Friday, September 11, 2009

Great Explanation of Chemical Toxicity

I have referred before to the gap between current understanding of toxicity and the outdated methods used by government agencies such as the FDA to determine the safety of a chemical.

The segment 'Low Dose makes the Poison' featured on the September 4th episode of the NPR program 'Living on Earth' explains the difference in a way that is easy to understand.

Sunday, March 15, 2009

Green Electricity Suppliers

One easy way to reduce your carbon footprint is to arrange for your electricity to be supplied by an alternate company that provides energy from renewable sources. The company that delivers your electricity and bills you is often not the same company that supplied the electricity. They purchase it from multiple sources. I have been paying for my electricity to come from Sterling Planet for over a year now. I found a great blog post on Planet Green that describes suppliers available in the New York City area. If you live elsewhere, you can contact the company that delivers your electricity (or maybe go to their website) to ask whether there are any alternate suppliers available. And, when you accidentally leave that light on, you don't have to feel as guilty.

Sunday, January 18, 2009

Great Article on the History of Bisphenol-A

Check out this great article that explains the BPA 'controversy.'

Thursday, January 1, 2009

Undermining in the State of Utah

In late December, the Bureau of Land Management auctioned off about 148,000 acres of land adjacent to national parks in Utah for oil and gas drilling, despite fierce opposition from environmental groups. This excellent article in ProPublica spells out the reasons why this is particularly destructive to the lands we have set aside for preservation and to the water supply for parts of the western United States and Mexico.

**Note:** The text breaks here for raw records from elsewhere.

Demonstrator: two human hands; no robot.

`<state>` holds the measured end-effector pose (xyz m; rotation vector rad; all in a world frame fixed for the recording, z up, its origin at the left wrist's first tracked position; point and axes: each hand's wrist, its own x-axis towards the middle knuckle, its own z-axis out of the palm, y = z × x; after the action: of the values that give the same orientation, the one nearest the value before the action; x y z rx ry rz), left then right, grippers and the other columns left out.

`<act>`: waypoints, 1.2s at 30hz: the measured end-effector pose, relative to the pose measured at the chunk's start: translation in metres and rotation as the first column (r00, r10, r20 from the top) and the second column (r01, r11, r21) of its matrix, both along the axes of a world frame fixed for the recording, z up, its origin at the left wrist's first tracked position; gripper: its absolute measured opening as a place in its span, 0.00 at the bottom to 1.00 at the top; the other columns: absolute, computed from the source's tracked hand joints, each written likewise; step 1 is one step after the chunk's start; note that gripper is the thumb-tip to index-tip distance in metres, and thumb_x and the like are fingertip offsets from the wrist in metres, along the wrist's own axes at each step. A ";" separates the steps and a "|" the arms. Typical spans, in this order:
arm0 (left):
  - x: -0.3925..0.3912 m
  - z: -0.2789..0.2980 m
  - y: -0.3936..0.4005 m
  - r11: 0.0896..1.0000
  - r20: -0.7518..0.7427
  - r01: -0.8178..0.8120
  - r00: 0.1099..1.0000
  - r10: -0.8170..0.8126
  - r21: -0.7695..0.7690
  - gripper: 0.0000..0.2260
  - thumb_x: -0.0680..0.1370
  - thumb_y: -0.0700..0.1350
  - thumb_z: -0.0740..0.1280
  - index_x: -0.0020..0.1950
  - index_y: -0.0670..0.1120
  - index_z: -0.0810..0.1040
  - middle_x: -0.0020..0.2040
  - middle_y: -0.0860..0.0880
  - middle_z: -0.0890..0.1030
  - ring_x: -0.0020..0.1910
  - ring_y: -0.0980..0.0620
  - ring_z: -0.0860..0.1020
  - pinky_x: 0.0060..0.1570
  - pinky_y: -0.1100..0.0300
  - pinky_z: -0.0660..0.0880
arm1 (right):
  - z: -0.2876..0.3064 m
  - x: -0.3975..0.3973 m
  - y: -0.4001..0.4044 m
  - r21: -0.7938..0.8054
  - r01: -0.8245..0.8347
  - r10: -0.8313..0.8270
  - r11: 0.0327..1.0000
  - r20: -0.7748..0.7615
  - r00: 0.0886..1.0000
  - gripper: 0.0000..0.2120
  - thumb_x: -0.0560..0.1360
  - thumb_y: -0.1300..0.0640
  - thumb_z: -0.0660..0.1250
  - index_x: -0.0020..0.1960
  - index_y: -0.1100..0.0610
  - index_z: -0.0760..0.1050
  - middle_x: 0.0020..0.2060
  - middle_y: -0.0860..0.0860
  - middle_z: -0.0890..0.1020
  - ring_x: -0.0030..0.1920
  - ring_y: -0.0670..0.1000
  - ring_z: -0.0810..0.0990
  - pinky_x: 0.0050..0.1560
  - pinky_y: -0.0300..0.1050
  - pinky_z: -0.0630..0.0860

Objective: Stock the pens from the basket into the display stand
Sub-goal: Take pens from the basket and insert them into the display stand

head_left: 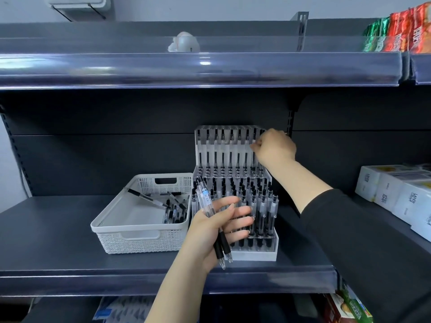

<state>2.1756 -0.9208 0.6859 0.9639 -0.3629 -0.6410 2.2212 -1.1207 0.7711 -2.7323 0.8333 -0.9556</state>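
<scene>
Right hand (274, 148) covered the top-right corner of the display stand (233, 159); fingertips curled toward the back row, and whether they pinched a pen could not be told. Left hand (219, 229) hid the lower front-left slots of the stand and the middle of the pens (211, 217) it gripped; their exact count was unclear. Pens in the basket (140, 220) lay heaped against its right wall, too overlapped to count. Print on the white boxes (396, 194) at right was too small to read; the frame edge cut them off. Snack packets (401, 31) at top right were blurred behind the shelf lip.
</scene>
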 end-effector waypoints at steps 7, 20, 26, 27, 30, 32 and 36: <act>0.001 0.001 0.004 1.000 -0.012 -0.013 1.000 0.013 -0.011 0.07 0.78 0.34 0.62 0.51 0.40 0.79 0.39 0.40 0.84 0.31 0.50 0.83 0.26 0.60 0.79 | 0.000 0.005 0.001 -0.110 0.065 -0.077 0.992 -0.107 0.991 0.09 0.78 0.59 0.62 0.39 0.58 0.69 0.30 0.50 0.69 0.33 0.53 0.71 0.26 0.39 0.58; -0.001 0.003 0.005 1.000 -0.011 -0.009 1.000 0.009 -0.019 0.06 0.78 0.34 0.62 0.51 0.40 0.78 0.38 0.41 0.84 0.31 0.50 0.83 0.26 0.61 0.79 | -0.008 -0.012 0.004 -0.053 -0.009 0.007 0.999 -0.028 1.000 0.19 0.78 0.44 0.62 0.48 0.60 0.79 0.45 0.54 0.82 0.45 0.56 0.80 0.35 0.42 0.71; -0.002 0.005 0.000 1.000 0.006 0.002 1.000 -0.002 -0.025 0.05 0.78 0.35 0.63 0.52 0.39 0.77 0.38 0.41 0.84 0.31 0.51 0.83 0.27 0.62 0.79 | -0.007 -0.057 0.053 0.129 -0.520 0.458 0.844 0.331 0.825 0.14 0.72 0.43 0.69 0.38 0.53 0.83 0.25 0.41 0.76 0.30 0.39 0.74 0.42 0.41 0.76; -0.002 0.005 -0.001 1.000 0.012 0.007 1.000 -0.006 -0.024 0.05 0.78 0.35 0.63 0.52 0.39 0.77 0.38 0.41 0.84 0.30 0.52 0.83 0.26 0.62 0.78 | -0.009 -0.064 0.063 0.177 -0.573 0.516 0.800 0.284 0.808 0.14 0.70 0.42 0.70 0.39 0.52 0.83 0.27 0.41 0.77 0.31 0.39 0.75 0.42 0.39 0.76; -0.005 0.005 -0.005 1.000 0.039 0.015 0.999 -0.014 -0.010 0.03 0.78 0.35 0.64 0.48 0.39 0.77 0.35 0.43 0.83 0.28 0.53 0.81 0.25 0.63 0.78 | -0.017 -0.079 0.086 0.266 -0.592 0.578 0.761 0.137 0.804 0.15 0.64 0.38 0.73 0.39 0.49 0.80 0.32 0.42 0.80 0.35 0.40 0.77 0.40 0.37 0.76; -0.006 0.005 -0.007 1.000 0.078 0.013 0.997 -0.014 0.012 0.03 0.77 0.35 0.64 0.47 0.38 0.78 0.33 0.44 0.83 0.27 0.54 0.81 0.26 0.64 0.78 | -0.024 -0.079 0.093 0.233 -0.579 0.583 0.781 0.062 0.810 0.14 0.63 0.38 0.74 0.38 0.48 0.78 0.32 0.42 0.79 0.35 0.40 0.76 0.40 0.38 0.76; -0.007 0.004 -0.008 0.999 0.106 0.016 0.994 -0.019 0.029 0.03 0.77 0.34 0.65 0.48 0.38 0.78 0.33 0.44 0.83 0.27 0.54 0.81 0.26 0.65 0.78 | -0.032 -0.076 0.093 0.219 -0.571 0.583 0.791 0.015 0.813 0.10 0.67 0.44 0.74 0.38 0.48 0.78 0.34 0.43 0.80 0.37 0.42 0.76 0.43 0.42 0.77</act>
<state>2.1681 -0.9285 0.6897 1.0245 -0.4578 -0.6137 2.1450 -1.0277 0.7392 -2.5682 0.0568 -0.6160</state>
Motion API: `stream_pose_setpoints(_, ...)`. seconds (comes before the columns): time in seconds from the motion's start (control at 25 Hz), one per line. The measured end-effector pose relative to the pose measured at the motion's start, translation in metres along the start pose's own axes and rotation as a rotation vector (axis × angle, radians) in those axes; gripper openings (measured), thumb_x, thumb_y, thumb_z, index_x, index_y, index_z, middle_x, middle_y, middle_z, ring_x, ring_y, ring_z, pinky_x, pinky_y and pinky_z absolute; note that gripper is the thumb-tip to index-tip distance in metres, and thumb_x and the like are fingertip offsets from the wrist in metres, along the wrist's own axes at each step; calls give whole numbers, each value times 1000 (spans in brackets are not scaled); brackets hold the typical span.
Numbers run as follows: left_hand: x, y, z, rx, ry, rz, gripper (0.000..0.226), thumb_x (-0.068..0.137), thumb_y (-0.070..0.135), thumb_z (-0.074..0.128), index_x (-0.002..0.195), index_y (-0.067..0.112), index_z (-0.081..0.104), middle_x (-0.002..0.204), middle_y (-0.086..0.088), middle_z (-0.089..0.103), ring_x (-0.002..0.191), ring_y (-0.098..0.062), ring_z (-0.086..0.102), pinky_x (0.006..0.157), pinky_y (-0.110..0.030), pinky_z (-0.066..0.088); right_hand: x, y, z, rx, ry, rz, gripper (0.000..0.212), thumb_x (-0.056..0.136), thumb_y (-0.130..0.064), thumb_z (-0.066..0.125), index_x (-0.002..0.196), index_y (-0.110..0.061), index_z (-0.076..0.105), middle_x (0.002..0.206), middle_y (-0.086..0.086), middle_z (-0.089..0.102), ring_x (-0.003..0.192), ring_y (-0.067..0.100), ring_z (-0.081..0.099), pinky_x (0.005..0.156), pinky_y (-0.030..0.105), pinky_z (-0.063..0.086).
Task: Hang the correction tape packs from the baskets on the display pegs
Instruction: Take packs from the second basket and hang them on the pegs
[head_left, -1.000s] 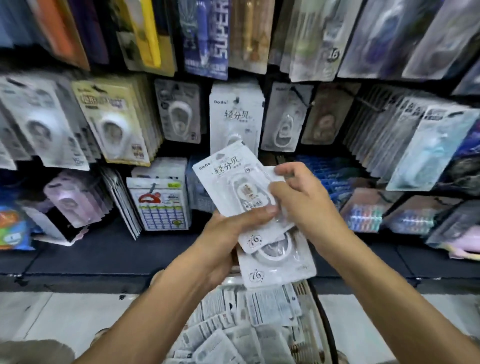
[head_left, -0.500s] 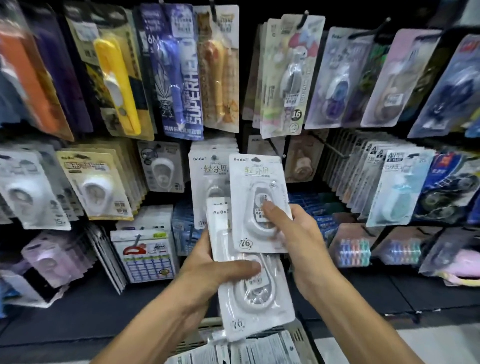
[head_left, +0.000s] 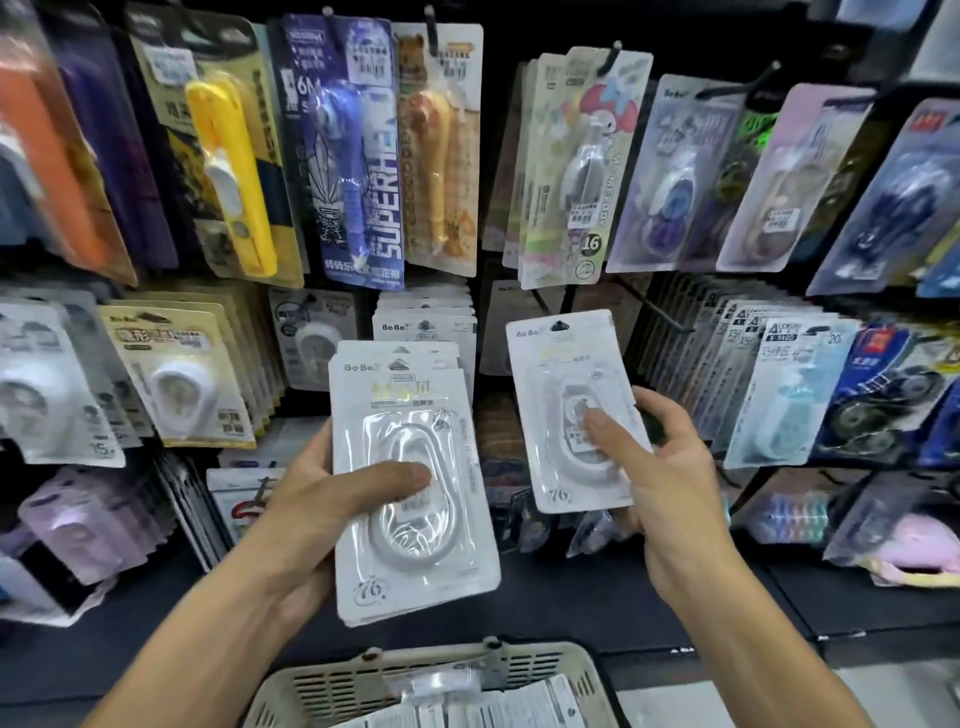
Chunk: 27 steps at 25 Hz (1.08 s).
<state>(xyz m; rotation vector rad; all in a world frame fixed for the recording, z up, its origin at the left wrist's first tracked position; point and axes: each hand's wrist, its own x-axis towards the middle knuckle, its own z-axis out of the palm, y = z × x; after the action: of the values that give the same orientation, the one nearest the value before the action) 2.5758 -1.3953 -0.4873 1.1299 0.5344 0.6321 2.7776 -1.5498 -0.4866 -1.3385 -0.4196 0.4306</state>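
Standing before the display from the head view, the person holds white packs printed "BoBo"; the left hand (head_left: 311, 499) grips a small stack of packs (head_left: 410, 488), thumb pressed across the clear blister on the front and the other fingers behind, a "76" marked at the stack's lower corner; the right hand (head_left: 670, 467) holds a single pack (head_left: 571, 410) upright, thumb on its blister, remaining fingers wrapped behind its right edge, the same "76" at its foot; the two lots are apart, the single one raised just beside a bare peg (head_left: 660, 306); matching BoBo packs hang on the rack (head_left: 426, 322) behind the stack; above hangs a blue card (head_left: 358, 156) reading "SUPERHE"; a pale slotted basket (head_left: 431, 680) of more packs sits below, in front of a dark shelf (head_left: 675, 597).
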Motion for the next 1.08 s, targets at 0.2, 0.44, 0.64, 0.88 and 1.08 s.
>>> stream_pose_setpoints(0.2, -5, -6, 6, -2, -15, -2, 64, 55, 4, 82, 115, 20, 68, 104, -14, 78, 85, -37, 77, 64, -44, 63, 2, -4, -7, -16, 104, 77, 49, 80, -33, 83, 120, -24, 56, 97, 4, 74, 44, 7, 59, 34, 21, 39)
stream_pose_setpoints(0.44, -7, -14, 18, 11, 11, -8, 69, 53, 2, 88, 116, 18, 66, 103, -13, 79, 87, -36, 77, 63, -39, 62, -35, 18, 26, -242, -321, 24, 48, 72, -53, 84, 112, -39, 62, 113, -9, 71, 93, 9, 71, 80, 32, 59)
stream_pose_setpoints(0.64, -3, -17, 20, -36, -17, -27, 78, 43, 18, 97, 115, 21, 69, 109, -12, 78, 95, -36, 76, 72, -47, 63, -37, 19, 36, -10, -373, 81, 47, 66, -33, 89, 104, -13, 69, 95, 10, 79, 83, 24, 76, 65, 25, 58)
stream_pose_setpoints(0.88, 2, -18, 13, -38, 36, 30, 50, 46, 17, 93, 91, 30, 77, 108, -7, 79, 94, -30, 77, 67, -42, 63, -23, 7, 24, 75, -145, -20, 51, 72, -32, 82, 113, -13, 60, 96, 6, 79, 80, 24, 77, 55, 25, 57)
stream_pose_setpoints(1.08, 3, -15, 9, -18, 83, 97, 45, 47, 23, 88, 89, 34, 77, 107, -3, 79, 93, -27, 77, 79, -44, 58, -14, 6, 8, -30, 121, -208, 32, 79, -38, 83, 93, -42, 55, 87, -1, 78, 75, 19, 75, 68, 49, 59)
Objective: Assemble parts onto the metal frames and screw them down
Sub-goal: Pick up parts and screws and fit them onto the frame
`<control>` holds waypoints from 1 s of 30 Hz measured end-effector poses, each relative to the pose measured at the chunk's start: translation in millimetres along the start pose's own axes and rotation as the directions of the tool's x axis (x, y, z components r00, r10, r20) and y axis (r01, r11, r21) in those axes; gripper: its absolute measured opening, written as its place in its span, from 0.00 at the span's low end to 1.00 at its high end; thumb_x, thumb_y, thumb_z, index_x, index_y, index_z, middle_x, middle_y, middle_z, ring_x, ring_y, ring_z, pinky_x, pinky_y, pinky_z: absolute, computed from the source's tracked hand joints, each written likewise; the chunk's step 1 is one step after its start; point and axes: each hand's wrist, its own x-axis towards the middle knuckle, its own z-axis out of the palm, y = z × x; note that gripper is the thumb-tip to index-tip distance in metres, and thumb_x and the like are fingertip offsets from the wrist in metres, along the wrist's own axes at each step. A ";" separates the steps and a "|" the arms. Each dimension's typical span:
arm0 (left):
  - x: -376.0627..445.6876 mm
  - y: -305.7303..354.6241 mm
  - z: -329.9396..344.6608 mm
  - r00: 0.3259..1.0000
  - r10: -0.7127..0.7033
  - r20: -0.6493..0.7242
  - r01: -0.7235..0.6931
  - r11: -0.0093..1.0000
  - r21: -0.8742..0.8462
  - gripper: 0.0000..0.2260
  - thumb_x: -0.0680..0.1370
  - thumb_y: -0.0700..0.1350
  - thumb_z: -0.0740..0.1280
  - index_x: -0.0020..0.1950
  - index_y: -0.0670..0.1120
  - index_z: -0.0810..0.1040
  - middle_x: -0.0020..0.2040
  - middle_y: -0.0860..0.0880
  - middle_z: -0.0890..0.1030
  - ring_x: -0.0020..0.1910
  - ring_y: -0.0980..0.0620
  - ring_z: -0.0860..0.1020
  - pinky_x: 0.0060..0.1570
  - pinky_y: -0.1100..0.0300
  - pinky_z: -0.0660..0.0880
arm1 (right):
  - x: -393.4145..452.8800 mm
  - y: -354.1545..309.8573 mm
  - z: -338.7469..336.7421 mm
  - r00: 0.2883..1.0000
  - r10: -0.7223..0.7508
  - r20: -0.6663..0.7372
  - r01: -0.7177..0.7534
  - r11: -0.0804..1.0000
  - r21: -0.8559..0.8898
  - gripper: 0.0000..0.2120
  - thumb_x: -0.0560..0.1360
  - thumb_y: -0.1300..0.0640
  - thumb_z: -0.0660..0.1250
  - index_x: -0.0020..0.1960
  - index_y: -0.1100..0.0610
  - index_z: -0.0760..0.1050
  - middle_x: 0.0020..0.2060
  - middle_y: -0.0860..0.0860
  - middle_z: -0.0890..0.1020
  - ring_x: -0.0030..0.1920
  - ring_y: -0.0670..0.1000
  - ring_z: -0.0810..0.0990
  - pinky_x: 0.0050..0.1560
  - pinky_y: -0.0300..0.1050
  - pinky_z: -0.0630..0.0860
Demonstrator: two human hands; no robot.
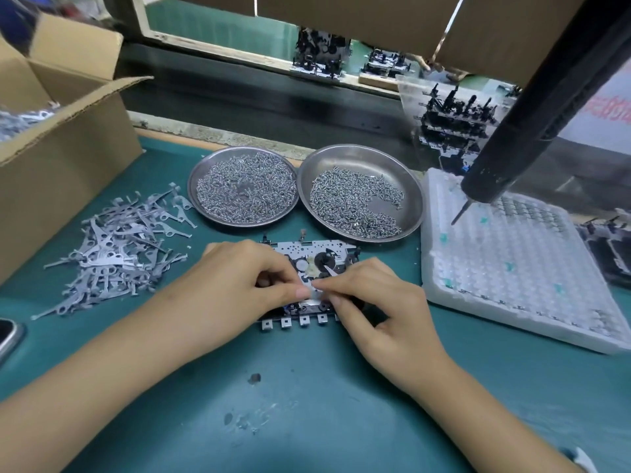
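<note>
A metal frame (300,250) with black wheels and a row of square tabs lies on the green mat in the middle. My left hand (239,285) rests over its left half, fingers curled, thumb and fingertips pinching at a small flat metal lever (329,270) on the frame. Fingertip to fingertip with it, my right hand (379,302) pinches the same small part from the right. Most of the frame's near half is hidden under both hands.
Two steel dishes stand behind the frame: springs (244,187) on the left, screws (355,199) on the right. Loose metal levers (116,247) are heaped at left beside a cardboard box (61,138). A white blister tray (512,264) lies right, under a hanging electric screwdriver (505,155).
</note>
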 end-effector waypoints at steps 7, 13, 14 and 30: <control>-2.0 1.3 -3.3 1.000 0.012 0.001 -0.012 0.999 -0.035 0.09 0.63 0.64 0.67 0.38 0.64 0.82 0.35 0.61 0.80 0.35 0.61 0.76 0.36 0.66 0.69 | -2.8 1.9 1.0 0.998 -0.057 0.014 0.059 0.993 -0.102 0.09 0.71 0.63 0.72 0.50 0.59 0.82 0.41 0.49 0.82 0.44 0.50 0.77 0.49 0.46 0.74; -2.7 -1.9 -1.3 1.000 -0.002 -0.024 0.000 0.997 -0.074 0.07 0.62 0.61 0.70 0.38 0.63 0.82 0.34 0.58 0.81 0.35 0.56 0.77 0.38 0.60 0.74 | -6.7 -1.3 6.0 0.995 -0.102 0.017 0.102 0.949 -0.298 0.05 0.73 0.63 0.68 0.45 0.64 0.82 0.43 0.55 0.80 0.43 0.55 0.77 0.46 0.44 0.74; -2.3 -2.0 -0.3 1.000 -0.006 -0.028 0.003 0.995 -0.096 0.05 0.63 0.59 0.71 0.37 0.62 0.82 0.33 0.56 0.81 0.34 0.56 0.77 0.39 0.57 0.75 | -6.6 -2.3 6.5 0.994 -0.111 0.022 0.112 0.939 -0.326 0.04 0.73 0.64 0.68 0.44 0.64 0.81 0.42 0.55 0.80 0.42 0.56 0.77 0.46 0.46 0.74; 3.3 1.3 4.4 0.999 -0.042 -0.029 0.033 0.969 -0.243 0.02 0.64 0.42 0.73 0.31 0.49 0.84 0.31 0.50 0.80 0.28 0.59 0.73 0.31 0.66 0.71 | -5.8 -4.0 11.8 0.993 -0.108 -0.043 0.087 0.938 -0.335 0.02 0.71 0.65 0.69 0.41 0.64 0.81 0.40 0.54 0.80 0.39 0.56 0.78 0.43 0.46 0.74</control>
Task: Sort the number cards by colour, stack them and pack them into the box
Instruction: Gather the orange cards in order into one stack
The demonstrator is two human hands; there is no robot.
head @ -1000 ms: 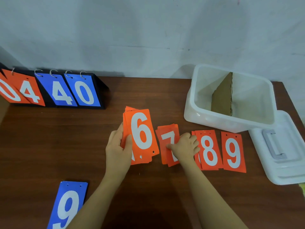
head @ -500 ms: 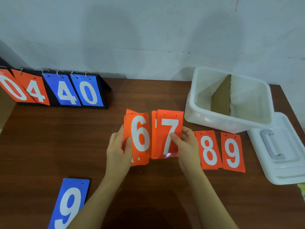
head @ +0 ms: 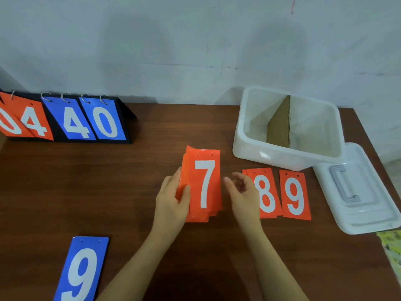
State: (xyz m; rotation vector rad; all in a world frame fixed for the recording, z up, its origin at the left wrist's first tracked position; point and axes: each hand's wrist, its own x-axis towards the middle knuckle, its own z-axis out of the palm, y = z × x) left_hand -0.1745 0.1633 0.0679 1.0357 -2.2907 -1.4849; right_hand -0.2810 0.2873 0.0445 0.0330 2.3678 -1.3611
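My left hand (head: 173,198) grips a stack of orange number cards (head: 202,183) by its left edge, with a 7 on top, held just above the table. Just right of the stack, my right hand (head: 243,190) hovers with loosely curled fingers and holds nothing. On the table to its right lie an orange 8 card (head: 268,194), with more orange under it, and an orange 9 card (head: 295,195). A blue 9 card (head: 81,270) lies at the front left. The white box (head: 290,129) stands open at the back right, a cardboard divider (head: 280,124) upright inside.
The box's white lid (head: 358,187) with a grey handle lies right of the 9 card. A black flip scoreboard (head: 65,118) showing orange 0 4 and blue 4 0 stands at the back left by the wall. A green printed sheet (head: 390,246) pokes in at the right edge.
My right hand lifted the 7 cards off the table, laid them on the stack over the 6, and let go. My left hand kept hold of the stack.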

There are two related stories that lift my spirits a little bit, though.

The first story, published in the Salt Lake Tribune, tells how one individual was able to disrupt the sale in a heroic act of civil disobedience. Tim DeChristopher, a University of Utah student, registered for the auction, went into the room, and won bids on about 22,500 acres ($1.8 million) worth of land near Arches and Canyonlands National Parks. He also succeeded in driving up the prices for an unknown number of other parcels of land in the auction. The US Attorney's Office is still deciding how to handle the case, but if bidding is reopened on the disputed parcels, it would not occur until at least February, when the next administration is in office.

The second story, another ProPublica piece, reports that 58 members of Congress have sent a letter to Barack Obama's transition team asking them to reverse the leases and refund the money to the energy companies. Several environmental groups have also filed suit, and a ruling on that case is expected by February 19th.